French-Algerian singer

Line Monty, (لين مونتي) born as Éliane Serfati, also known by her stage name Leïla Fateh (1926 – 19 August 2003), was a French-Algerian singer who sang in Arabic and French. She has been called "the grande dame of Judeo-Arabic music" and "a central figure in France's 'Oriental music' scene until the late 1990s."

==Life and career ==
Éliane Serfati grew up in a Jewish family in Algiers, the capital of French Algeria. A fan of Édith Piaf, she took singing lessons at the city's music school and appeared in charity events.

After moving to Paris in the early 1950s, she started to use the stage name Line Monty and appeared in music halls of the Quartier latin. Her 78 rpm. records were produced by Pathé Marconi Records. In these songs, as well as her other recordings of Algerian music, she was accompanied on the piano by Maurice El Médioni. One of her first successes in the hybrid style of the Franco-Arab chanson was "L’Orientale" (The Oriental), composed by Youssef Hagège that was covered a decade later by Enrico Macias.

In December 1952, she turned to singing French chansons with orchestras conducted by Raymond Legrand and André Popp, published by the same label until October 1956. Her career as an interpret of popular French songs took her to Germany, the Netherlands, the Middle-East, South America, Canada, and the United States, where she had a club in New York for ten years.

In 1962, Monty appeared at a festival for the heritage of Sephardic music alongside other Jewish-Algerian musicians Maurice el Médiouni, Lili Boniche and Reinette l'Oranaise at the Opéra-Comédie in Montpellier in the south of France.

A collection of her Algerian and Franco-Arab chansons was released as Trésors de la chanson Judéo-Arabe - Line Monty in the early 1990s and re-edited in the 2000s.

As well as her compatriot Reinette l'Oranaise, Line Monty was buried in the cemetery of Pantin in Paris.

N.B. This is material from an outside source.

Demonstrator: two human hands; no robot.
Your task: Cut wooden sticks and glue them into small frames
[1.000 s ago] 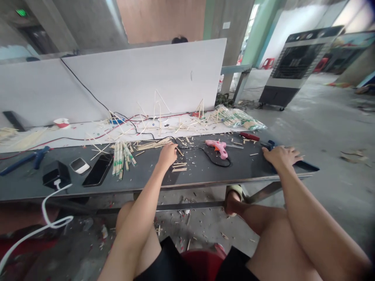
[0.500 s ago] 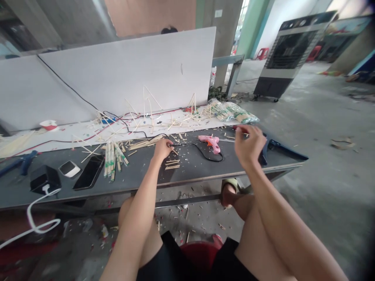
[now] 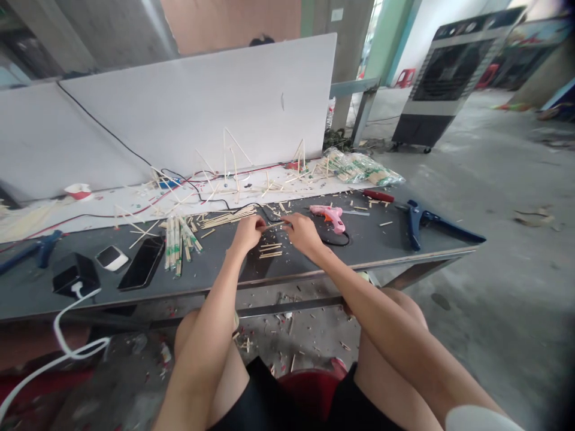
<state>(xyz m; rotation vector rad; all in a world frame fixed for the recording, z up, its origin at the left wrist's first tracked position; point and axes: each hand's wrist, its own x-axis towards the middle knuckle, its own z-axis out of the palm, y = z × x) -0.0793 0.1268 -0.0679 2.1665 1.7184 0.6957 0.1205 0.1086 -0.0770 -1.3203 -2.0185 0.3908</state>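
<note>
- Left hand [image 3: 247, 234] is pinching one end of a thin stick [image 3: 273, 226], thumb and fingers closed on it.
- Right hand [image 3: 305, 234] is meeting the stick's other end with partly curled fingers; whether these are gripping or merely touching, I cannot tell.
- Stick in hand is showing pale, plain, wood-coloured and straight, lying nearly level between the two hands above the dark tabletop [image 3: 372, 242]; contact with that surface I cannot determine.
- Short sticks [image 3: 271, 251] of similar colour are lying in small parallel rows just in front, on the near side.
- Loose sticks [image 3: 229, 216] are forming a flat pile beyond the left hand.
- Wrapped bundles [image 3: 176, 244] to the left are displaying green markings on the wrapping, too small to read from where I am standing.
- Clear packets [image 3: 362, 167] at the back are carrying similar green markings, likewise unreadable.
- Pink glue gun [image 3: 331, 216] is lying near the right hand.
</note>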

==Awards and recognition==

- Prix Edith Piaf and Prix d'Olympia.

== Reception ==
A 2014 book on contemporary youth culture, including the history of North African music and Jewish as well as Muslim identities, described Monty's stage performance and called her "the grande dame of Judeo-Arabic music" and "a central figure in France's 'Oriental music' scene until the late 1990s." In his memoir, her long-time pianist and composer Maurice El Mediouni remembered his musical collaboration with Line Monty.